### Activity
Take the data below and extract the lines from the one with "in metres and" to the one with "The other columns", inclusive, exactly as written.

### Data extract
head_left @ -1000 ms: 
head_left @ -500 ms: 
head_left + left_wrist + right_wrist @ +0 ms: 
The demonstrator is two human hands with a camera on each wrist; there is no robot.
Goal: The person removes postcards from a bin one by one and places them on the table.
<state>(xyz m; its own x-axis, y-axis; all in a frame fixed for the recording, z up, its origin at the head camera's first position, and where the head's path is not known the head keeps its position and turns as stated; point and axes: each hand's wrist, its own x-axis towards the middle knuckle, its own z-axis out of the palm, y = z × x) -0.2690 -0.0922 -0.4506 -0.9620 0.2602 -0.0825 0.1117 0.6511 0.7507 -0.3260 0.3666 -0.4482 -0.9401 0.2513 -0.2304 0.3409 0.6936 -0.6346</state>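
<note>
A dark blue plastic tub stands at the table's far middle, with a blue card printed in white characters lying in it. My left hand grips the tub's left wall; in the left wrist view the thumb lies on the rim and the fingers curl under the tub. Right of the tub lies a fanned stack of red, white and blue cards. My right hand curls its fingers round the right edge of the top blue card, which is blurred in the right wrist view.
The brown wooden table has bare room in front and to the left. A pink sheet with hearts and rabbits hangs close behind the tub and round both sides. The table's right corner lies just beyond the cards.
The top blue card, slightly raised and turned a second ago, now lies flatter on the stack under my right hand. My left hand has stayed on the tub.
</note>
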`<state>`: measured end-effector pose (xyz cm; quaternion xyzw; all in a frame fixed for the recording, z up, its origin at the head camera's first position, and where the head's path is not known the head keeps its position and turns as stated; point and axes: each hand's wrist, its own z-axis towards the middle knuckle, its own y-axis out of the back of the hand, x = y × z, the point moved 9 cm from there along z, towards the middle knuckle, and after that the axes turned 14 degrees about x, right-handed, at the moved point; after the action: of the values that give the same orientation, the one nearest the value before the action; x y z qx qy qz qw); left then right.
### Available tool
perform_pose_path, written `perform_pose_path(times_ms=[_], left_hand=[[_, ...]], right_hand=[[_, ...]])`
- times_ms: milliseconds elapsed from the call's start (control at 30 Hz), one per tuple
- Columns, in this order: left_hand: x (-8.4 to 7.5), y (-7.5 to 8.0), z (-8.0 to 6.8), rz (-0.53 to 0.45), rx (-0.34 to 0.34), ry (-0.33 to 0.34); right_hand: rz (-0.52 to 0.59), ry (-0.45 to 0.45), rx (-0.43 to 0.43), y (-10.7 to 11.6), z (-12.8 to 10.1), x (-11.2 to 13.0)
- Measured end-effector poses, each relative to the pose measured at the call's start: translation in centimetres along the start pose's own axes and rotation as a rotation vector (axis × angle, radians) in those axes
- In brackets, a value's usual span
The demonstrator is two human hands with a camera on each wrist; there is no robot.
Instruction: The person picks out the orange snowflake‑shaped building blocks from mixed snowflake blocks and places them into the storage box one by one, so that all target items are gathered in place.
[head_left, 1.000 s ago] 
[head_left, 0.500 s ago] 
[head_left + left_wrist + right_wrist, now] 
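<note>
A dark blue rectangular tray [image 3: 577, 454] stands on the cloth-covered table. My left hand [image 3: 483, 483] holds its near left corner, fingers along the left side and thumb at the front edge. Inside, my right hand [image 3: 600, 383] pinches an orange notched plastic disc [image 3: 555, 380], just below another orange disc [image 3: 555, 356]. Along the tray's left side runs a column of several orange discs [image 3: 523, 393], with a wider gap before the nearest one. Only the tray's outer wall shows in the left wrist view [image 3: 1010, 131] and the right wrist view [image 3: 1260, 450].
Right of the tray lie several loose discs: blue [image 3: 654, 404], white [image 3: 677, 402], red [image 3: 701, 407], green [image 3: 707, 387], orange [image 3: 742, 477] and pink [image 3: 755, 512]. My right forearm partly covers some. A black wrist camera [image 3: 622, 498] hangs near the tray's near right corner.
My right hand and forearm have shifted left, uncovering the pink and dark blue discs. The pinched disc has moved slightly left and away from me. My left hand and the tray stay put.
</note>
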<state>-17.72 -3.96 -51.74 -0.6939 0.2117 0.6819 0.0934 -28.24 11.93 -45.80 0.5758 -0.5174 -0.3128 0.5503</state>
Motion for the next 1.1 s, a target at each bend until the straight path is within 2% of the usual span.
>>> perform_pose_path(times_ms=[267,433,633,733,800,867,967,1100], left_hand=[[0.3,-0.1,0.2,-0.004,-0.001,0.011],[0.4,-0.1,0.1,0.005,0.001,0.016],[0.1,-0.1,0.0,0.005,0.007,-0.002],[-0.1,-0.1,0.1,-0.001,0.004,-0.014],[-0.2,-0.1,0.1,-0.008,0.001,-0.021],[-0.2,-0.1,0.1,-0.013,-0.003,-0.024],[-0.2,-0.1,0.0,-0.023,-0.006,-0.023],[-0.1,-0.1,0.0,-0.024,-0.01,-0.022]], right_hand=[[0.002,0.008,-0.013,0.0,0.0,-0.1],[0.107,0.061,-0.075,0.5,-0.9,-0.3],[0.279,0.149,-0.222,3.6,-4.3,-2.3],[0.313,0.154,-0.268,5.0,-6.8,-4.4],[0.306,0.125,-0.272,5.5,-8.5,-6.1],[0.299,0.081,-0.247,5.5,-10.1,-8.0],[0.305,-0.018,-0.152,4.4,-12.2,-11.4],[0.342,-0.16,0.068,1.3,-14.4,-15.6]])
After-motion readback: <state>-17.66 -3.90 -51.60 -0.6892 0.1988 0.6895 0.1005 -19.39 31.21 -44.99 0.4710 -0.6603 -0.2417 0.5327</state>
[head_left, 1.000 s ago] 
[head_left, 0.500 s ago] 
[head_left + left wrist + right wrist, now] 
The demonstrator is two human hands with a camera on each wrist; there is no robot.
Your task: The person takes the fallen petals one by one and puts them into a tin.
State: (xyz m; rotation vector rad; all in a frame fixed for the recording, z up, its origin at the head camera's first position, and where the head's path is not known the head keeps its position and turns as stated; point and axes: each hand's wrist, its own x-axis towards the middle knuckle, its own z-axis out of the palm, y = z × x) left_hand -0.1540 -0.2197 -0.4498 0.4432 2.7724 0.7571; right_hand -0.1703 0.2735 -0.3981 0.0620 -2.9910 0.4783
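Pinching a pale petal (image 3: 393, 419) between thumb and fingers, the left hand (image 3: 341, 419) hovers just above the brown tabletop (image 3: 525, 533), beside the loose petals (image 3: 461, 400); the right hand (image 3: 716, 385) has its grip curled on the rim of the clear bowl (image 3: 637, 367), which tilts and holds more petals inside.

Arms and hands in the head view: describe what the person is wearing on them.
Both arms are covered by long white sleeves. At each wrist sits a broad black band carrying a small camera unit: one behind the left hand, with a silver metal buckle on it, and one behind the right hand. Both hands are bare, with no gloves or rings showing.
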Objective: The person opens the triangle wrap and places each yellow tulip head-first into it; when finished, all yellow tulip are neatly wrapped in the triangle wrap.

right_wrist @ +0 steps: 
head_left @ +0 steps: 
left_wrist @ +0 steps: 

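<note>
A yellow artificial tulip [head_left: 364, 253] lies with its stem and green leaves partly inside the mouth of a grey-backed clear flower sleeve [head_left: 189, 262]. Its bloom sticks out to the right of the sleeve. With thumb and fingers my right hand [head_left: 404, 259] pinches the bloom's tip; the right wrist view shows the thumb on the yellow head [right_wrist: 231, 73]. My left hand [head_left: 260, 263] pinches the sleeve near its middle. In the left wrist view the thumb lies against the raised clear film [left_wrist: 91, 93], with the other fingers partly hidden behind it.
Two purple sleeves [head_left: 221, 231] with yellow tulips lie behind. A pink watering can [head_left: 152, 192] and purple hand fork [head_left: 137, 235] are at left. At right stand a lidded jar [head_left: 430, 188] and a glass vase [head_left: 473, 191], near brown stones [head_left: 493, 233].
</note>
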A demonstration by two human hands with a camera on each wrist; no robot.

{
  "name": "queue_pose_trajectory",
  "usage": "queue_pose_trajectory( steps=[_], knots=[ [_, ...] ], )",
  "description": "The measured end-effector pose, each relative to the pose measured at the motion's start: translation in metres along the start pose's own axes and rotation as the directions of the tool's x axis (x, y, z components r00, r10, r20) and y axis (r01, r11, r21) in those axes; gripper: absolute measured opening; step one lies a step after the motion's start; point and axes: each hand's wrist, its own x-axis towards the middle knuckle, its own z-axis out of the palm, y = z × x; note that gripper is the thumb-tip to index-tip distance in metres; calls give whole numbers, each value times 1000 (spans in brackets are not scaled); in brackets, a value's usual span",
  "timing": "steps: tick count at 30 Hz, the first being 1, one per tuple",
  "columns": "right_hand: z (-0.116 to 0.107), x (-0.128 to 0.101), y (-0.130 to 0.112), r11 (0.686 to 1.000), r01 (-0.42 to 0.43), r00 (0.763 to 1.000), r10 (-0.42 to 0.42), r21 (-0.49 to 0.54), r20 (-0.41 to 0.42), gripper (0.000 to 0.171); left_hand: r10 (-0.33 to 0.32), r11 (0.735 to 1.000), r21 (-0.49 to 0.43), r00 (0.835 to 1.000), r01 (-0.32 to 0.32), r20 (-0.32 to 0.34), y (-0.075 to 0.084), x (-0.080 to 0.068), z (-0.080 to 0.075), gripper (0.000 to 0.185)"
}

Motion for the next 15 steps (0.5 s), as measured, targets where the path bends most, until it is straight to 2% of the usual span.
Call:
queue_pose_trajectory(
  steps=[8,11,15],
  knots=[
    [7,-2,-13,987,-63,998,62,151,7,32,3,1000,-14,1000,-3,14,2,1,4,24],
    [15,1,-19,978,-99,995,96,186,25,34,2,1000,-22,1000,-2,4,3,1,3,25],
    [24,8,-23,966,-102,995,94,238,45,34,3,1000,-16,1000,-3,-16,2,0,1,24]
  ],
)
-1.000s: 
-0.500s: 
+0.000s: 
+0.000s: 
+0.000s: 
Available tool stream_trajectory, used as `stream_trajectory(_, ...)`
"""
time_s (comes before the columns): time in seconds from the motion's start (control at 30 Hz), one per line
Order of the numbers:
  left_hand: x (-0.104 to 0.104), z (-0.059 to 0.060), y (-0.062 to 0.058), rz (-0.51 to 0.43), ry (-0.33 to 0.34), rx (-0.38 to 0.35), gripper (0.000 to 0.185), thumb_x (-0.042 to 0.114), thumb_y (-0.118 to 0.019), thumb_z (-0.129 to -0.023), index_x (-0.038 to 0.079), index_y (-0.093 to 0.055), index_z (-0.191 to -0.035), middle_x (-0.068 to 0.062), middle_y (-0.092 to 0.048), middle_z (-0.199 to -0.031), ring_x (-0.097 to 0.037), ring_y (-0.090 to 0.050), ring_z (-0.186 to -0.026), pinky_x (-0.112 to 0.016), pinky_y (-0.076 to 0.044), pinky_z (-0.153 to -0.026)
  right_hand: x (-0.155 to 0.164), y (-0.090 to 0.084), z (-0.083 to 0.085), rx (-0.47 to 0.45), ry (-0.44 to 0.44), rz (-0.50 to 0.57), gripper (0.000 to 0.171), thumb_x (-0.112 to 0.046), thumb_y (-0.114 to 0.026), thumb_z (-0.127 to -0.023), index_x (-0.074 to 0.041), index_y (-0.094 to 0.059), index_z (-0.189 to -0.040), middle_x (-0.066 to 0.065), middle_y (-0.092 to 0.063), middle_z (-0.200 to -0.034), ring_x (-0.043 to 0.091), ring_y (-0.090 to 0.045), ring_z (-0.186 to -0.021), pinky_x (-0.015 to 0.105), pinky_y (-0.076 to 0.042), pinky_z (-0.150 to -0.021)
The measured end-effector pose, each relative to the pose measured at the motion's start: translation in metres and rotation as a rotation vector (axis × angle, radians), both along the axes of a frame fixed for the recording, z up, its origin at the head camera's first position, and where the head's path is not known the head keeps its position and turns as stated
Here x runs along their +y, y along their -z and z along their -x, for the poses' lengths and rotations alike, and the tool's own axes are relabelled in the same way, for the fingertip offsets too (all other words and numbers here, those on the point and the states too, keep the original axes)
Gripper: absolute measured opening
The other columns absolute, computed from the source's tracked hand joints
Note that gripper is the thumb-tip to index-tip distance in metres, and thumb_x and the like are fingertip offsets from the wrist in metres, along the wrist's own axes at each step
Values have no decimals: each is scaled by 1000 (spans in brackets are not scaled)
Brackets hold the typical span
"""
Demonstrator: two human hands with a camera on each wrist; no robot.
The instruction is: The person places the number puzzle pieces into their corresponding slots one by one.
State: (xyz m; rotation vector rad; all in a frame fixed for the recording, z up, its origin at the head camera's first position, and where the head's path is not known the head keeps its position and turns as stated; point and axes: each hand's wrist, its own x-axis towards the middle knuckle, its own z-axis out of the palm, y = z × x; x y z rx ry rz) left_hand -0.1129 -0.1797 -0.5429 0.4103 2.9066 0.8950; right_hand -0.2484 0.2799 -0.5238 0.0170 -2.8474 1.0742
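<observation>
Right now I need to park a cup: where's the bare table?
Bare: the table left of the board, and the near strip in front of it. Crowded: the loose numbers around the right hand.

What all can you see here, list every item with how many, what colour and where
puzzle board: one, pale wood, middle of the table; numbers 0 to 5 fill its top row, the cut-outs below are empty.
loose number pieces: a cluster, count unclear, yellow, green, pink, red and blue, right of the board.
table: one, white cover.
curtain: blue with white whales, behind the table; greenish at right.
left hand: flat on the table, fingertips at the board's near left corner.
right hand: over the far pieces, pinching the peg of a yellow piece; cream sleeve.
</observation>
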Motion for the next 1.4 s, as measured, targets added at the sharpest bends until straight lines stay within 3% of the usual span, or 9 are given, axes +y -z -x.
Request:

### Response to the task
The measured end-effector pose, each relative to the pose measured at the motion's start: translation in metres and rotation as a rotation vector (axis × angle, radians), both along the axes of a frame fixed for the recording, z up, its origin at the head camera's first position, and where the head's path is not known the head keeps its position and turns as stated
Here x runs along their +y, y along their -z and z along their -x, for the poses' lengths and rotations alike, and the tool's own axes are relabelled in the same way, for the fingertip offsets too (all other words and numbers here, those on the point and the states too, keep the original axes)
Gripper: absolute measured opening
The other columns absolute, computed from the source's tracked hand joints

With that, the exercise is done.